TASK OBJECTIVE ▸
The lines to return run from the one containing "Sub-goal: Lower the" through the end of the material; give them exactly and leave out the pictures.

RECORDS TO PROCESS ▸
────────────────────────────────────────

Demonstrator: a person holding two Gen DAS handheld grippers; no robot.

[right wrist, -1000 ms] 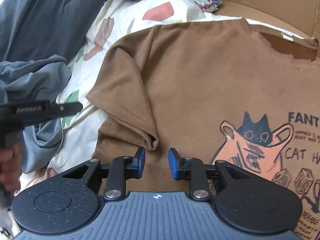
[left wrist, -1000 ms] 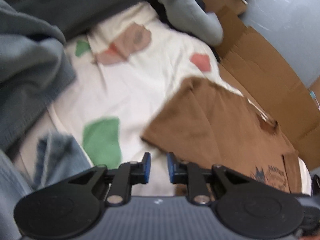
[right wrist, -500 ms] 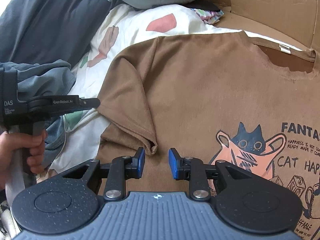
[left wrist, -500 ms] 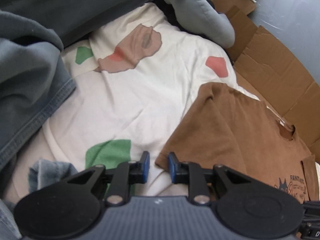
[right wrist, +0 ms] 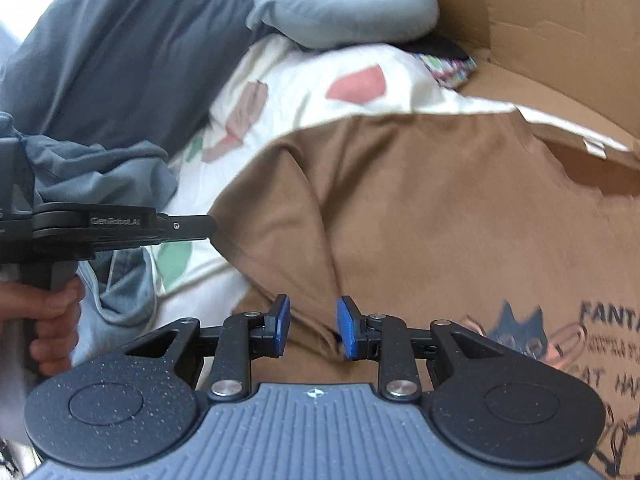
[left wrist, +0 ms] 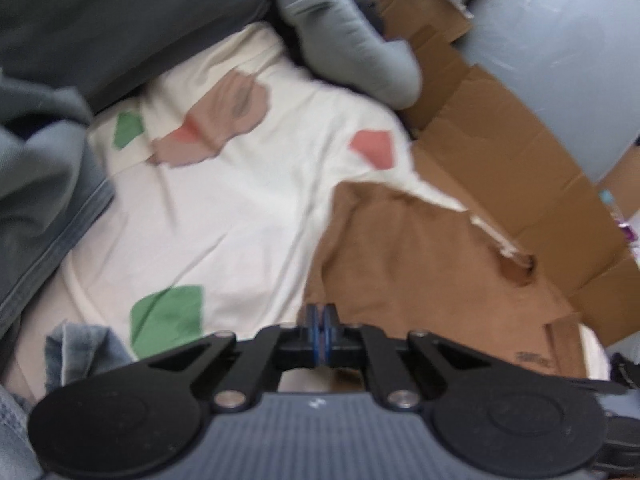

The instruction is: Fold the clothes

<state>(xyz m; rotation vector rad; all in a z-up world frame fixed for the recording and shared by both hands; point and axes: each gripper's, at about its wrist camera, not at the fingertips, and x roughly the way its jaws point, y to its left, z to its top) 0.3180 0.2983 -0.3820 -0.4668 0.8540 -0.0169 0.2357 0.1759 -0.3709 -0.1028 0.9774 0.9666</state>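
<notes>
A brown T-shirt (right wrist: 440, 208) with a cat print (right wrist: 520, 332) lies spread, front up, on a patterned cream sheet (left wrist: 240, 208). My left gripper (left wrist: 320, 320) is shut on the edge of the shirt's left sleeve, blue pads pressed together with the brown cloth at their tips. In the right wrist view the left gripper (right wrist: 210, 226) comes in from the left and meets the sleeve corner, which is drawn out toward it. My right gripper (right wrist: 314, 326) hovers open over the shirt's lower left side, near the sleeve hem. The cloth lies below its pads, not pinched.
A grey neck pillow (right wrist: 344, 12) and a dark grey blanket (right wrist: 120, 60) lie at the back. Flattened cardboard (left wrist: 500, 128) borders the shirt on the right. Blue denim clothes (left wrist: 40, 200) are heaped on the left. A hand (right wrist: 48, 320) holds the left gripper's handle.
The left gripper's jaws have closed onto the brown sleeve edge, which is now pulled out to the left. The right gripper has stayed open and risen a little.
</notes>
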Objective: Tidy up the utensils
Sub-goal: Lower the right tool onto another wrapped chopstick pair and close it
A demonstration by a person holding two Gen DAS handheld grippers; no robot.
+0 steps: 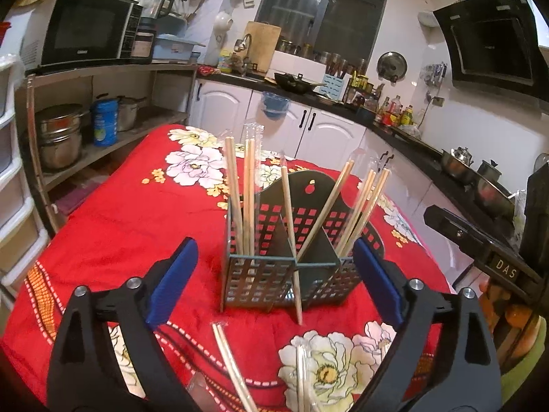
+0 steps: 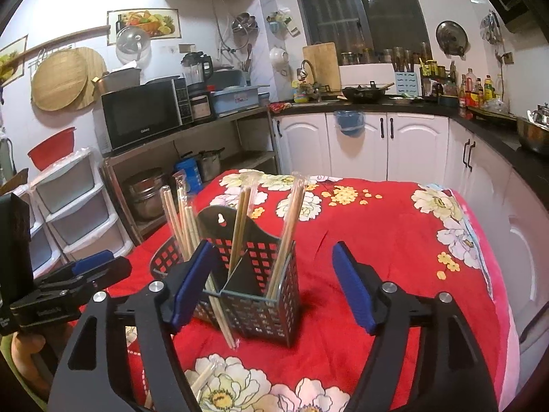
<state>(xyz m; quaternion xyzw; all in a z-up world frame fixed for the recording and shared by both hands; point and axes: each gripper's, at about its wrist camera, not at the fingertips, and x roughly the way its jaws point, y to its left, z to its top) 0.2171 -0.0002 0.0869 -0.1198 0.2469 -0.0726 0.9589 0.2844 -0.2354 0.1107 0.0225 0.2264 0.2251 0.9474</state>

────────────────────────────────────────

EXERCISE SOLUTION ▸
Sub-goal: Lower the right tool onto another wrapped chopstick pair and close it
A demonstration by a person holding two Gen DAS handheld grippers; no robot.
+0 steps: 
+0 steps: 
<state>(xyz m; quaternion xyzw; all in a z-up world frame fixed for the recording and shared by both hands; point and axes: each gripper's, at about its wrist camera, not at the fingertips, and x roughly the way its jaws point, y to its left, z to its top) 0.2171 -0.0002 0.0869 -0.1198 0.2469 -0.0726 0.9589 0.2844 -0.2354 0.1107 0.0225 0.2264 0.2251 0.9474</state>

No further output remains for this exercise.